Ne bileyim, resmi belgelerde hep yeni, neredeyse günü gününe fotoğraf istiyorlar. Da… Gidip kıyısındaki şipşak fotoğrafçılarda o resmi belge dışında hiç kendimize benzetemediğimiz, dehşetle irkildiğimiz ibretlik resmi vesikalıklar çektiriyoruz.

 “Oy pusulası da ‘resmi’dir herhalde” diye düşünürken, meseleleri bir cümleyle kapatabilen/kilitleyebilen YSK noktayı koyuyor: “Adayın fotoğrafta kendini belli etmesi yeterlidir.”

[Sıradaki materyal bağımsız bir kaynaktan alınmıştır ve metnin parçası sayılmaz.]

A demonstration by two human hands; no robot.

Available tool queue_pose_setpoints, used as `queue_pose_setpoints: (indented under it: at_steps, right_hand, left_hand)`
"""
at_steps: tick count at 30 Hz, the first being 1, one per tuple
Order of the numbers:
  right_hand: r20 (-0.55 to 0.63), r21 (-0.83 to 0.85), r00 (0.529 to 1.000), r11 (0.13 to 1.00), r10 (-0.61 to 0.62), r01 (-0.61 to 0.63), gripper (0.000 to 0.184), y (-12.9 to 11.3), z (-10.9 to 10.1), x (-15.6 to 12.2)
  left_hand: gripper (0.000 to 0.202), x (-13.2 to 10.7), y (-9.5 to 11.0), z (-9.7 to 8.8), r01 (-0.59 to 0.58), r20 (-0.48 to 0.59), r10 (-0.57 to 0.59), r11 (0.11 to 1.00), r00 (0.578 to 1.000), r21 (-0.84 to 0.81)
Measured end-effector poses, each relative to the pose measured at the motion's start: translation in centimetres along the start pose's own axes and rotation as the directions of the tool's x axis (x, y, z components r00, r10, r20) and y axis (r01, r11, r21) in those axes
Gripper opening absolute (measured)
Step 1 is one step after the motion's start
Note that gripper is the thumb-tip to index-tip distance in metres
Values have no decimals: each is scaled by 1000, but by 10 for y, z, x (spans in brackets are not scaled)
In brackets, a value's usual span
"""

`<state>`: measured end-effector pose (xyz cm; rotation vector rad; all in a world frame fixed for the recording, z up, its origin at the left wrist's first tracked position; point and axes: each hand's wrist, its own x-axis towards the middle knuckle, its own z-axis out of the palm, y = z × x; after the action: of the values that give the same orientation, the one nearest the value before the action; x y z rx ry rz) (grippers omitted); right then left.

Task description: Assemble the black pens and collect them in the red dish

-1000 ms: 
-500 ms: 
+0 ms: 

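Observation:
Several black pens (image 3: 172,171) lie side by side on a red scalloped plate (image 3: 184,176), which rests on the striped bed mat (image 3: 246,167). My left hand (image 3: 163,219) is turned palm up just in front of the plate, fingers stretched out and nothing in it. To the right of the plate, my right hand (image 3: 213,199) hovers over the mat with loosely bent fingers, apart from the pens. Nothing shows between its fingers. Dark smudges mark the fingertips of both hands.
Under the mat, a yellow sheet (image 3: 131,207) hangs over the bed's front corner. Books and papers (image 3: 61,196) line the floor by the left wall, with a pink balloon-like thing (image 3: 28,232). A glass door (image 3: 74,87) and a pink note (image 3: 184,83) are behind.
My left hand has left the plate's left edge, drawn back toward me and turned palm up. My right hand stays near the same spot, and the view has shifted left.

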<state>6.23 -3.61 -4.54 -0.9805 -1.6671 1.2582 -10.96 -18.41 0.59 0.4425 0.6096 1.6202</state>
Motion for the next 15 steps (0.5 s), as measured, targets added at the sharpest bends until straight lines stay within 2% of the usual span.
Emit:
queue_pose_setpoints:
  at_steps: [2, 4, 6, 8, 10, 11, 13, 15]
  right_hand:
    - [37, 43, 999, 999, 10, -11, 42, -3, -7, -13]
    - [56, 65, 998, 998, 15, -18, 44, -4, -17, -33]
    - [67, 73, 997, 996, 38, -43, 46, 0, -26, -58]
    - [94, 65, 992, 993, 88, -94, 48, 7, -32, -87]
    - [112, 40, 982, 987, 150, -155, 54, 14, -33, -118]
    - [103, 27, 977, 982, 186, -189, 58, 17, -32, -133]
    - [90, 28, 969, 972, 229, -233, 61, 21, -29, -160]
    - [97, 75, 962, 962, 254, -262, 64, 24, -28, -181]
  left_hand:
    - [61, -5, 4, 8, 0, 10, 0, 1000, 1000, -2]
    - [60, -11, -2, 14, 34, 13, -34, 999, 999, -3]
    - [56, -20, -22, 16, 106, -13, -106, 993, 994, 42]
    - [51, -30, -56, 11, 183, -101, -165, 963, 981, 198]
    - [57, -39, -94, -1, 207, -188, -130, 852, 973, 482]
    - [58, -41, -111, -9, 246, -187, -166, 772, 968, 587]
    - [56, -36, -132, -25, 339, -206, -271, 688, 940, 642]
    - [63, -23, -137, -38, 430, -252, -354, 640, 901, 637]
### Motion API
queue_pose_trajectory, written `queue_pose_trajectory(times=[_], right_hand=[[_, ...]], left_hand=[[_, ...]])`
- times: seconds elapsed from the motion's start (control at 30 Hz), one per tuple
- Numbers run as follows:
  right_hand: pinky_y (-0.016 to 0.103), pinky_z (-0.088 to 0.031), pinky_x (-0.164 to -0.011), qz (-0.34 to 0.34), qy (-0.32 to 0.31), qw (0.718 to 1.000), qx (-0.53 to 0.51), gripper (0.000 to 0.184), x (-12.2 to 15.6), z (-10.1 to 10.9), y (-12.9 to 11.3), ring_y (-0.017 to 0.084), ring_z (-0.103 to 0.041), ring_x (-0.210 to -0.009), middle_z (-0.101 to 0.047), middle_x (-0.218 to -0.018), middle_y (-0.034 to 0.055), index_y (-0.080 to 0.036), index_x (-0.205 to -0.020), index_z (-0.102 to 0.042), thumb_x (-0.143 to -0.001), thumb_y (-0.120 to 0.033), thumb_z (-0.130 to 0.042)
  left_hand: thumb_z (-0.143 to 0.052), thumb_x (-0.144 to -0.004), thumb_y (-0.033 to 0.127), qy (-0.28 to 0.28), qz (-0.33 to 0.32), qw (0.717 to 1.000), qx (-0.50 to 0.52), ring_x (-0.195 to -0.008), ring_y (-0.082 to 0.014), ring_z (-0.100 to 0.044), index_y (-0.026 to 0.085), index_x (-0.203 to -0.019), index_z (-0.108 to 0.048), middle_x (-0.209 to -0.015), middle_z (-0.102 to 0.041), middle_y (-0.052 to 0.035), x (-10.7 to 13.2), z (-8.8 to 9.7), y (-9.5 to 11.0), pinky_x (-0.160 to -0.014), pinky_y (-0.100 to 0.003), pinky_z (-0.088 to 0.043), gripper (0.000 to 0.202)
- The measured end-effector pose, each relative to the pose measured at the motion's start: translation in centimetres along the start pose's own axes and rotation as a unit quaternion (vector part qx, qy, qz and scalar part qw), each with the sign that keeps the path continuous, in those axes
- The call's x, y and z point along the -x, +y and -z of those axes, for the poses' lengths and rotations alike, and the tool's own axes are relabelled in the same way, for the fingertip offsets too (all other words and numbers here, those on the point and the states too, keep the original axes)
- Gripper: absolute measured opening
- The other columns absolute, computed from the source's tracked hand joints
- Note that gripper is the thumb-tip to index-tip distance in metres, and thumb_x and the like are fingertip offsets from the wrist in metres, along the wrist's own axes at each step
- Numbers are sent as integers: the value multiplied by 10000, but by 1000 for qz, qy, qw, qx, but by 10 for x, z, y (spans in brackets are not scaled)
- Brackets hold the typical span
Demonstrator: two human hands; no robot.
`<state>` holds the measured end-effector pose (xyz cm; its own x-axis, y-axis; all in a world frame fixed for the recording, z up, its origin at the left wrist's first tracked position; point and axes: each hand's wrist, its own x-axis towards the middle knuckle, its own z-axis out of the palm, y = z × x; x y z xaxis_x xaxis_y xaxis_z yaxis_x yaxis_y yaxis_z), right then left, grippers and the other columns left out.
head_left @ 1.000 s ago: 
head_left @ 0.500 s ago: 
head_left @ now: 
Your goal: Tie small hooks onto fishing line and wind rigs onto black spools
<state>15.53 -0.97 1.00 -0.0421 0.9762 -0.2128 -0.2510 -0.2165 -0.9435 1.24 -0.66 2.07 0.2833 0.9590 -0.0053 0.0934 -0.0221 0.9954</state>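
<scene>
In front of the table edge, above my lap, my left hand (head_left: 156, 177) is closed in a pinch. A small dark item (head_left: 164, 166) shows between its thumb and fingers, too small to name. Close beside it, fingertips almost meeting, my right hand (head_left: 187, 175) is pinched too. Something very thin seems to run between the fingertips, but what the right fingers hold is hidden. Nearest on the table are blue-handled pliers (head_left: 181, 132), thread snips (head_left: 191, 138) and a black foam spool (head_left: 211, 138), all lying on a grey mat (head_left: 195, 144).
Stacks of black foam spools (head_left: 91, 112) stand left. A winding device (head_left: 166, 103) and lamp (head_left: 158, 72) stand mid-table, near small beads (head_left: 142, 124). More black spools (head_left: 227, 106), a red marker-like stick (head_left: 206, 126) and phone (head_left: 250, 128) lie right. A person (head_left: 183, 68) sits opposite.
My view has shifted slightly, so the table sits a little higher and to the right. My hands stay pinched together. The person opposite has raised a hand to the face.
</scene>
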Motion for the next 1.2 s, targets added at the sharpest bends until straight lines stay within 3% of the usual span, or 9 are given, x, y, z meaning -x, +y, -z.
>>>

Yine harika, yine yeni bir bakış açısı… Üşenmedim 30 yıllık fotoğrafımı buldum baktım, sevindim: “Beni belli ediyor valla…” Kim görse şöyle yakından bakıp “Evet sensin” der nihayetinde: Tıpkı ben… Gerçi iş seçimlere gelince “adayın kendini belli etmesi” için vesikalık fotoğraf da yeterli olmuyor esasında ama… Başka mevzu.  

Daha da uzatmadan filmlerle seçimin birinci bölümüne burada noktalı virgülü koyuyorum. Yarın nostaljinin dibine vuran ve o bir zamanların “Mahallenin Manavı” stüdyosunda, setinde “Haydi bi daha, bi daha, bi daha” seçim müziğiyle çekilen ikinci iktidar filmiyle, şarkılı türkülü devam edeceğim.

“Şarkılar olmadan seçim olmaz”ı, “Nostaljinin bu kadarı padişah torununda bile olmaz”a ekleyip yazacağım. Şarkılar böyle işte; yerli yersiz gelir kulağına yerleşir, diline dolanır da başka bir şey duyamazsın: “Şimdi dinlediğim tüm şarkılarda /Bana her şey seni hatırlatıyor.”